De son vivant, Kyōka est un écrivain très célèbre, admiré par les plus grands de l'époque, Natsume Sōseki, Ryūnosuke Akutagawa ou Jun'ichirō Tanizaki. Dès 1910, ses œuvres sont compilées en plusieurs volumes. Toutefois sa santé fragile et l’atmosphère martiale des années 1930 l’éloignent progressivement du centre de la vie littéraire. Son décès à Tōkyō en 1939 d’un cancer du poumon passe relativement inaperçu.

Bibliographie

En japonais

  • 鏡花全集 (Œuvres complètes de Kyōka), 30 vol., Tōkyō, Iwanami shoten, 1986-1989.

En français

  • 1895 : La Ronde nocturne de l'agent de police (夜行巡査, Yakō junsa), dans Anthologie de nouvelles japonaises contemporaines (Tome II), nouvelle traduite par Cécile Sakai, Gallimard, 1989.
  • 1896 : Une femme fidèle (化銀杏, Bake ichō), suivi de L'Histoire de biwa (琵琶伝, Biwa den), deux nouvelles traduites par Élisabeth Suetsugu, Éditions Philippe Picquier, 1998 ; Picquier poche, 2002.
  • 1897 : La Femme ailée (化鳥, Kechō), suivi de Le Camphrier (Sanjakkaku), deux nouvelles traduites par Dominique Danesin-Komiyama, Éditions Philippe Picquier, 2003.
  • 1914 : Une scène pittoresque. L'Agent du pouvoir exécutif (extrait de Nihonbashi (日本橋), dans France-Japon n°22 (p. 207-209), extrait d'une pièce de théâtre traduit par Julien Vocance, septembre-.
  •  ? : Les Noix glacées (Kurumi), dans Les Noix La Mouche Le Citron et dix autres récits de l'époque Taishō, nouvelle traduite par Yûko Brunet et Isabelle Py Balibar, Le Calligraphe-Picquier, 1986 (réédition Éditions Philippe Picquier, 1991) ; Anthologie de nouvelles japonaises Tome I - 1910-1926 Les Noix La Mouche Le Citron, Picquier Poche, 1999.

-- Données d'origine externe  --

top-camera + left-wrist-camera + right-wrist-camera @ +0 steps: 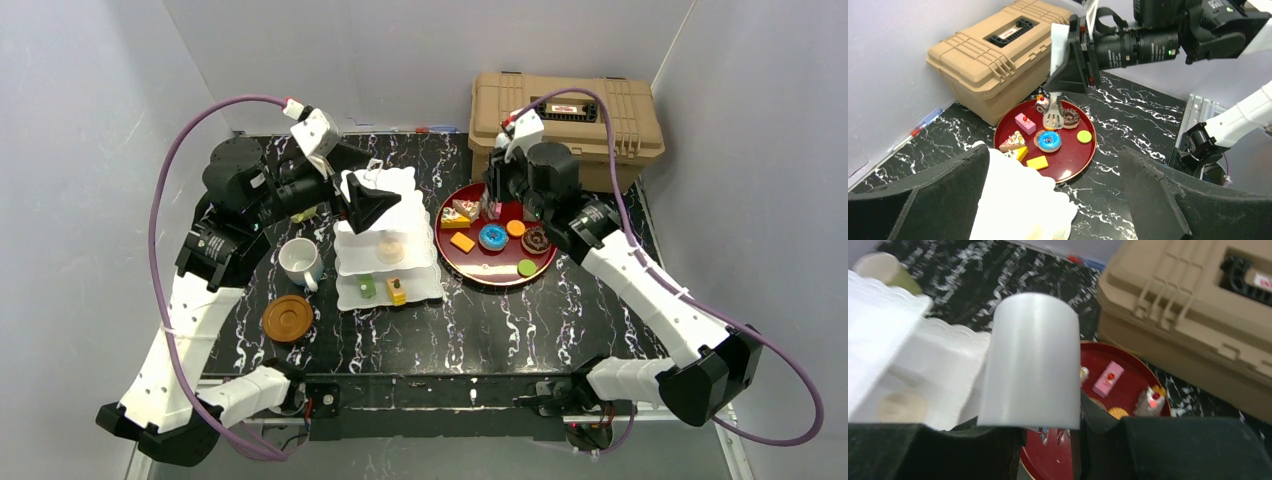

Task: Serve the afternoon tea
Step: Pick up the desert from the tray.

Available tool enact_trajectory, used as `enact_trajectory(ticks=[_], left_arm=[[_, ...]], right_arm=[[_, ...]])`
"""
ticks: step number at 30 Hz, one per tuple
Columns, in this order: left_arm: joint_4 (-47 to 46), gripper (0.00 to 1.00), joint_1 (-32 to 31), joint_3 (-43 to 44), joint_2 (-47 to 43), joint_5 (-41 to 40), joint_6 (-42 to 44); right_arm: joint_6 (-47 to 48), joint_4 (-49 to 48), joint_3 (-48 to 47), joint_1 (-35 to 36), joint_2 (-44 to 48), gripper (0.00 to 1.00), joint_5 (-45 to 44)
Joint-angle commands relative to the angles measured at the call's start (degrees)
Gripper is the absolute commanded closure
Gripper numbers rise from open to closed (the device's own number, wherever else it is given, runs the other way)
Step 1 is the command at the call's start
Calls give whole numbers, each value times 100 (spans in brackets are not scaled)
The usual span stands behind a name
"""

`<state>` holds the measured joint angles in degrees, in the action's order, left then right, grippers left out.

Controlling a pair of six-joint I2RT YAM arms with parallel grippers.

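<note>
**Tea service: count taken**

Left hand (372, 202) wide above cake stand (390, 262), centre of bench (560, 320). Right hand (1068, 70) grips pale tool (1058, 42); only the left wrist view shows its toothed tip over red tray (1075, 156). Pastries (492, 236): three on stand, eight on tray. One white mug (298, 260), one yellow-green mug (878, 267), one coaster (287, 317).
</note>
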<state>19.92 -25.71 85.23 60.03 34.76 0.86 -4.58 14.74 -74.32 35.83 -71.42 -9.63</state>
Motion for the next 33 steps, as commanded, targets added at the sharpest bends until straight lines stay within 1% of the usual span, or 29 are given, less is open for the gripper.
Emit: enact_trajectory(ticks=[1,8,16,21,33], left_arm=[[397,2,5,262,86,-249,-42],[493,2,5,208,96,-288,13],[722,2,5,160,224,-472,189],[956,2,5,135,256,-629,307],[874,2,5,107,215,-679,370]], right_arm=[[230,-871,601,-24,316,75,-1305],[63,-1415,1194,-24,131,72,-1336],[-116,-2588,1748,-24,-27,70,-1518],[-221,-2823,1904,-24,-199,62,-1594],[-272,-3161,2312,-24,-239,40,-1842]])
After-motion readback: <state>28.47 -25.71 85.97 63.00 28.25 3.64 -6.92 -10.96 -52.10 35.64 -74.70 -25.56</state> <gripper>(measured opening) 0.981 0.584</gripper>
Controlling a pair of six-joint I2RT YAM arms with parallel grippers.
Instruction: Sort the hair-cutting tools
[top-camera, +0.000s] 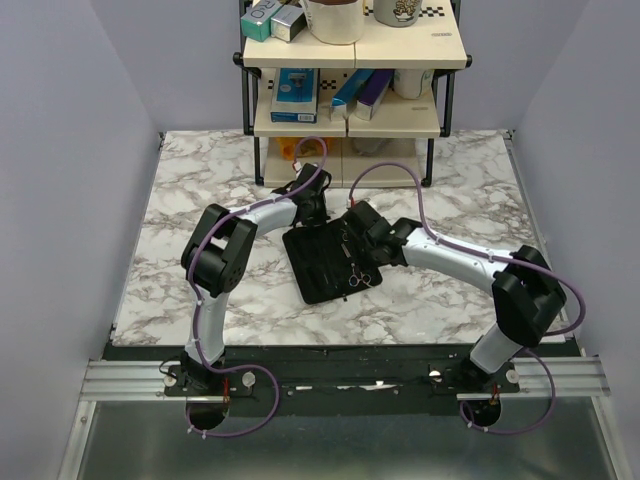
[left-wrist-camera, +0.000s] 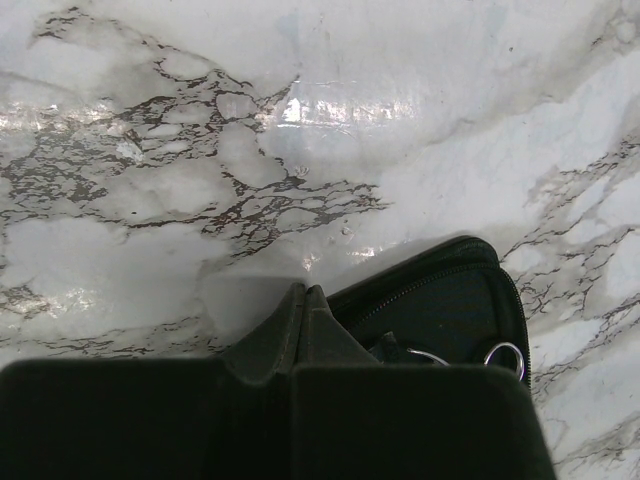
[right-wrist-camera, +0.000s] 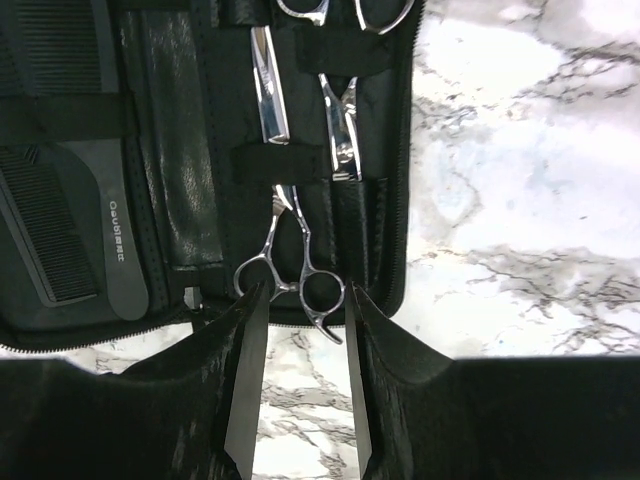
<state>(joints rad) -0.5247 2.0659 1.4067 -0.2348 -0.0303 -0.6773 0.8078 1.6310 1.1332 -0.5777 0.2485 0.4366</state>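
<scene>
A black pouch (top-camera: 318, 270) lies open in the middle of the marble table. In the right wrist view it holds two black combs, one toothed (right-wrist-camera: 60, 45) and one with a flat handle (right-wrist-camera: 115, 225), on its left half. Two silver scissors sit under elastic straps on the pouch's (right-wrist-camera: 190, 150) right half. One pair (right-wrist-camera: 290, 270) has its finger loops towards me. The other pair (right-wrist-camera: 340, 120) has its loops at the far end. My right gripper (right-wrist-camera: 303, 292) is open, its fingers either side of the near loops, not touching. My left gripper (left-wrist-camera: 305, 292) is shut and empty at the pouch's far corner (left-wrist-camera: 440, 300).
A shelf unit (top-camera: 350, 120) stands at the back of the table with blue (top-camera: 295, 95) and purple (top-camera: 368, 92) boxes and mugs. Bare marble lies left and right of the pouch. Grey walls close in both sides.
</scene>
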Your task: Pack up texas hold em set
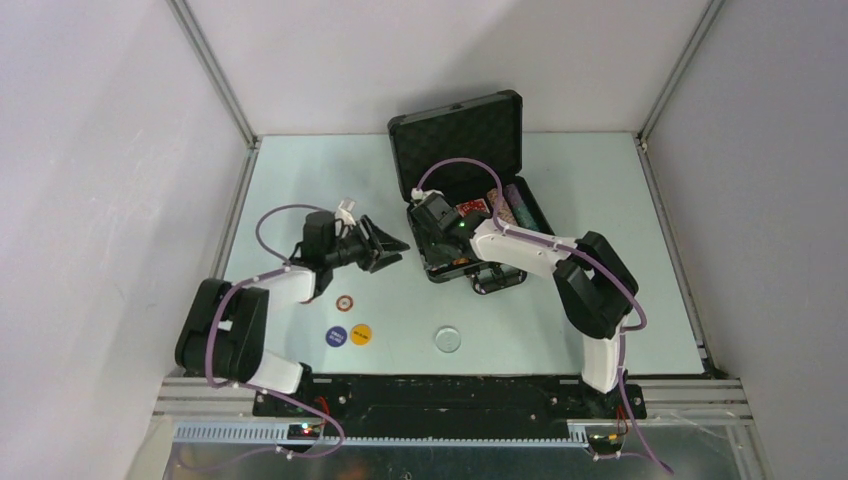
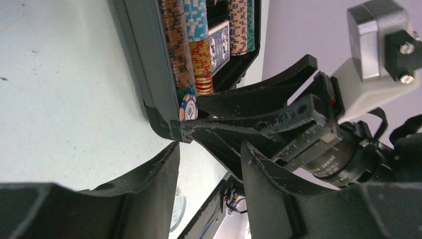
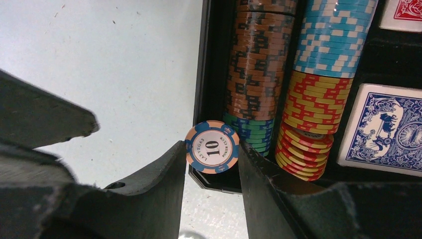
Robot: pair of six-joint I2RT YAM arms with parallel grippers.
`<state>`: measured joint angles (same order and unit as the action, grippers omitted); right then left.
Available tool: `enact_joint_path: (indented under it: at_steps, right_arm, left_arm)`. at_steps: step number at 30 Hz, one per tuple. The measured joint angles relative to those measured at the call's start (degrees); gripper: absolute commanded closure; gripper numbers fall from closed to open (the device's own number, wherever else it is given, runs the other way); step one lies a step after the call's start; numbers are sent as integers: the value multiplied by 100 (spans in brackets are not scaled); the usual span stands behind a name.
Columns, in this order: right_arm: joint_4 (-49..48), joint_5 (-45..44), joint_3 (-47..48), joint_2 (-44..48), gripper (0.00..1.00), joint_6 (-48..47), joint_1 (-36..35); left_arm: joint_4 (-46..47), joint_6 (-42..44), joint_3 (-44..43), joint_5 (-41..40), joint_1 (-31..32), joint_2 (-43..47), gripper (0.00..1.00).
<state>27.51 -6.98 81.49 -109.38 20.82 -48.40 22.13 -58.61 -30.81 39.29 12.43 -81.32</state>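
Right pincer (image 3: 211, 158) clamps orange-and-blue striped poker chip (image 3: 212, 147) edgewise at corner rim of open black hard case (image 3: 205, 74). Left pincer (image 2: 210, 149) half-spread, empty, crowding close. Risks: chip snags rim, tumbles onto pale worktop (image 3: 124, 74); pincers knock together.

Open at desk (image 1: 300, 190) back-centre: small black hard case (image 1: 460, 140), lid upright behind. Inside: two rows of striped poker chips (image 3: 259, 64) along left wall, blue-backed card deck (image 3: 383, 129) right of them, red-backed card deck (image 3: 405, 12) behind it. At its near-left corner: right tool (image 3: 209, 157), orange-and-blue "10" chip (image 3: 213, 144) between its fingers. Left of case: left tool (image 1: 392, 250). Desk front: blue round button (image 1: 336, 335), yellow round button (image 1: 361, 334) beside it, clear round disc (image 1: 448, 339) further right.
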Motion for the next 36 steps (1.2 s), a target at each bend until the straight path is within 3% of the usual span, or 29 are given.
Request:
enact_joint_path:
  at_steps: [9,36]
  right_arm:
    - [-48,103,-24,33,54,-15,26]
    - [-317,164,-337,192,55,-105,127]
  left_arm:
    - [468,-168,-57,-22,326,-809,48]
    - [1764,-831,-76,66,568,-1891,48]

Adaptations de ses œuvres au cinéma

Notes et références

  1. Voir par ex. Gerald Figal, Civilization and Monsters: Spirits of Modernity in Meiji Japan (pp. 1780-1781), compte-rendu par Takashi Fujitani, in American Historical Review, vol. 106, n°5, déc. 2001, DOI: 10.2307/2692781, URL: https://www.jstor.org/stable/2692781
  2. Cf. François Lachaud, « L'Ermite du mont Kōya, une lecture d'Izumi Kyōka », Ebisu, n°2, 1993, p. 67-81.
  3. Cécile Sakai, in Jean-Jacques Origas (éd.), Dictionnaire de littérature japonaise, PUF, 2000, p. 95.